▶ TASK INSTRUCTIONS
Reproduce exactly the lines below from the one containing "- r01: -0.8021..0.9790" through the one containing "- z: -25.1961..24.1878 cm", including both, and nothing else.

Records from a data source:

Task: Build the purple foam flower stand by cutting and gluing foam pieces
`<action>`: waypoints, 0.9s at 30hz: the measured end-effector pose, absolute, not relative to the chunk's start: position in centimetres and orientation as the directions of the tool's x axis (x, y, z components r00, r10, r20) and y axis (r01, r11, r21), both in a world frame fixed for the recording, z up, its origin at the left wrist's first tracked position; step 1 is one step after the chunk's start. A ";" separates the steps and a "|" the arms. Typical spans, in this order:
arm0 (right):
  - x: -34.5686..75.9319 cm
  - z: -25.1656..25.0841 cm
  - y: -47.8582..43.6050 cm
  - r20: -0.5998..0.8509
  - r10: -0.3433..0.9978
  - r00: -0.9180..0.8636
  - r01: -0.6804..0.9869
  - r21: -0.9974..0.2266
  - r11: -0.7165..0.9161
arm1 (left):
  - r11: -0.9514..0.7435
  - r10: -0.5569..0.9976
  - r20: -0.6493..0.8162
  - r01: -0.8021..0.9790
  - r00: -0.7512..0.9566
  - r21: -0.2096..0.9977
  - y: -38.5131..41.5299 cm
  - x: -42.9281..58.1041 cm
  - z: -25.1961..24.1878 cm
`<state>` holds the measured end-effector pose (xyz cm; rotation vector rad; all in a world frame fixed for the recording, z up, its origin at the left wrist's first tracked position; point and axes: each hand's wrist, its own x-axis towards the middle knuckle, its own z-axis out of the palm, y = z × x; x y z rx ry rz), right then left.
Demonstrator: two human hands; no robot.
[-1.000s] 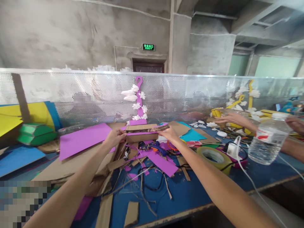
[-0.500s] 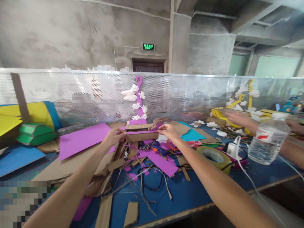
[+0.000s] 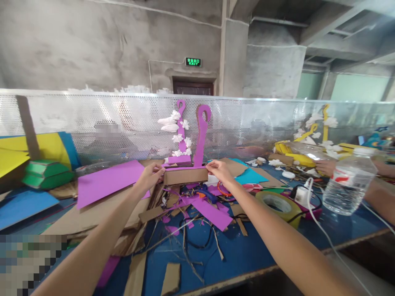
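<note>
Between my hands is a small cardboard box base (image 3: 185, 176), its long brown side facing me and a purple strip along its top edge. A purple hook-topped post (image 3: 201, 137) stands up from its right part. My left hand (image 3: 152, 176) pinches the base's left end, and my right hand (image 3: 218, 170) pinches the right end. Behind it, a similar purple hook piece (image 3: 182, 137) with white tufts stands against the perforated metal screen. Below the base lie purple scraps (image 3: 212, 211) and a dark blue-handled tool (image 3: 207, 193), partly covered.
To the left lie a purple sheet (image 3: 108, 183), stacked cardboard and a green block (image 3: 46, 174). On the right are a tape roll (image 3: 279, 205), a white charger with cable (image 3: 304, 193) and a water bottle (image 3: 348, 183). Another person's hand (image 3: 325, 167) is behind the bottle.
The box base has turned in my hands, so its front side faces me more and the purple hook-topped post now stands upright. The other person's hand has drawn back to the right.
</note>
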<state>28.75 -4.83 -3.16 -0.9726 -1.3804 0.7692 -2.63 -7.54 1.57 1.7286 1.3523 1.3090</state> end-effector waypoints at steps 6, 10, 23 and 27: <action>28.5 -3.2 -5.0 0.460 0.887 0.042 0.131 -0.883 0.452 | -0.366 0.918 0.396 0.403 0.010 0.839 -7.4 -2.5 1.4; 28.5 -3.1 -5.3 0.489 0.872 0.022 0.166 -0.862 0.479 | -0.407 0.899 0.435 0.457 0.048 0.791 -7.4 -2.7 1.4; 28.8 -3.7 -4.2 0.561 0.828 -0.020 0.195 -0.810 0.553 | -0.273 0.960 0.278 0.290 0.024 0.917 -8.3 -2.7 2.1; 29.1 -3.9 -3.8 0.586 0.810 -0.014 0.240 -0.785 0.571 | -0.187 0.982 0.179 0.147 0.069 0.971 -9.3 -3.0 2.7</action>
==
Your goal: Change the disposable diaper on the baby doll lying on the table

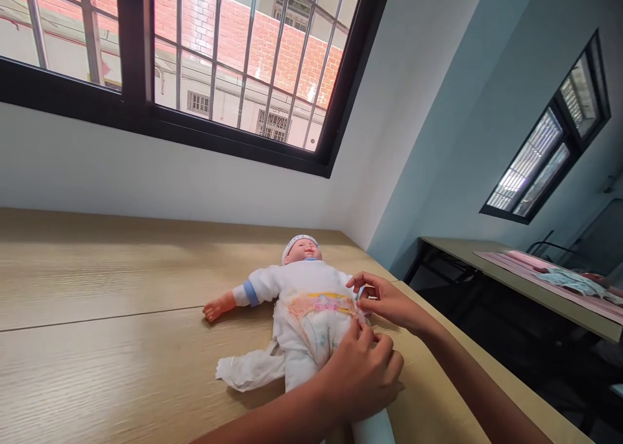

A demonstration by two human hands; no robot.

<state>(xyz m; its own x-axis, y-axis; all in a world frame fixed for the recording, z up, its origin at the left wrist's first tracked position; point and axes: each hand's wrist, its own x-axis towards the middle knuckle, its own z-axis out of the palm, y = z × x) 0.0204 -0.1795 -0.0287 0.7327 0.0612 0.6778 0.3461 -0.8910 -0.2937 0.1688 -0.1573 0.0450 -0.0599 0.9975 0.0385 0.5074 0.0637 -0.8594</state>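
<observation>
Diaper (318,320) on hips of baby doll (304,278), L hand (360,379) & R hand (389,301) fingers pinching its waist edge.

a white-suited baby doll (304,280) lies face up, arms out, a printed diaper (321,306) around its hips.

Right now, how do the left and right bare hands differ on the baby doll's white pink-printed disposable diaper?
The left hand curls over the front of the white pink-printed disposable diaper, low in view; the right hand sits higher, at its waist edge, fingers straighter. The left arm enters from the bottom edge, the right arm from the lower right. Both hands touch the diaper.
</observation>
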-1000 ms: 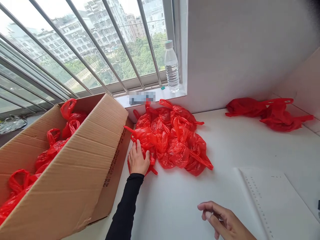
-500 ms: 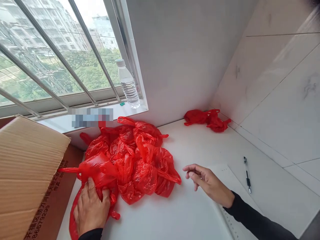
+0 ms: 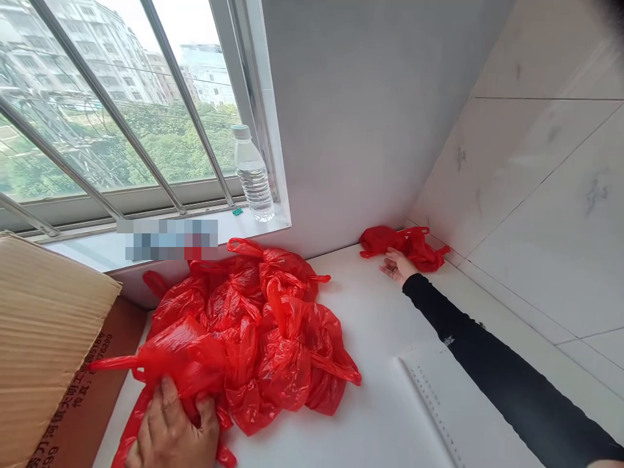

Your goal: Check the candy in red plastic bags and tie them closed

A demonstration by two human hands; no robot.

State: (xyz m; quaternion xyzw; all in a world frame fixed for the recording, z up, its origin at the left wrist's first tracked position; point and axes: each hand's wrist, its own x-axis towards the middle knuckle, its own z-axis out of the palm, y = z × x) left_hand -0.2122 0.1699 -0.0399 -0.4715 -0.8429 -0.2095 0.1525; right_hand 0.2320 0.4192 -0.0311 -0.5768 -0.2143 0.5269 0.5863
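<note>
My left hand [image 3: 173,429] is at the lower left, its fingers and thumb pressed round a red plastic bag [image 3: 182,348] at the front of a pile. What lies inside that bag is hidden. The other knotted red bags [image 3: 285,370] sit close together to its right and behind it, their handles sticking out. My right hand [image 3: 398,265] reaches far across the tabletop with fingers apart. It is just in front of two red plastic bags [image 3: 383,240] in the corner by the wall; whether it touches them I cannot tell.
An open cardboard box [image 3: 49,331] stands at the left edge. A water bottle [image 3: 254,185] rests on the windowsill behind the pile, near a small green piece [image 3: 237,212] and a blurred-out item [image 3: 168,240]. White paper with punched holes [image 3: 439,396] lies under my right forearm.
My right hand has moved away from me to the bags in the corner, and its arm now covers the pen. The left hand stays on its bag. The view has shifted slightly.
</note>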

▶ RESULT FOR THIS TASK
  - r01: -0.8021..0.9790
  - r00: -0.7512..0.9566
  - r21: -0.2096..0.9977
  - y: -38.5131..41.5299 cm
  - x: -42.9281..58.1041 cm
  - z: -25.1961..24.1878 cm

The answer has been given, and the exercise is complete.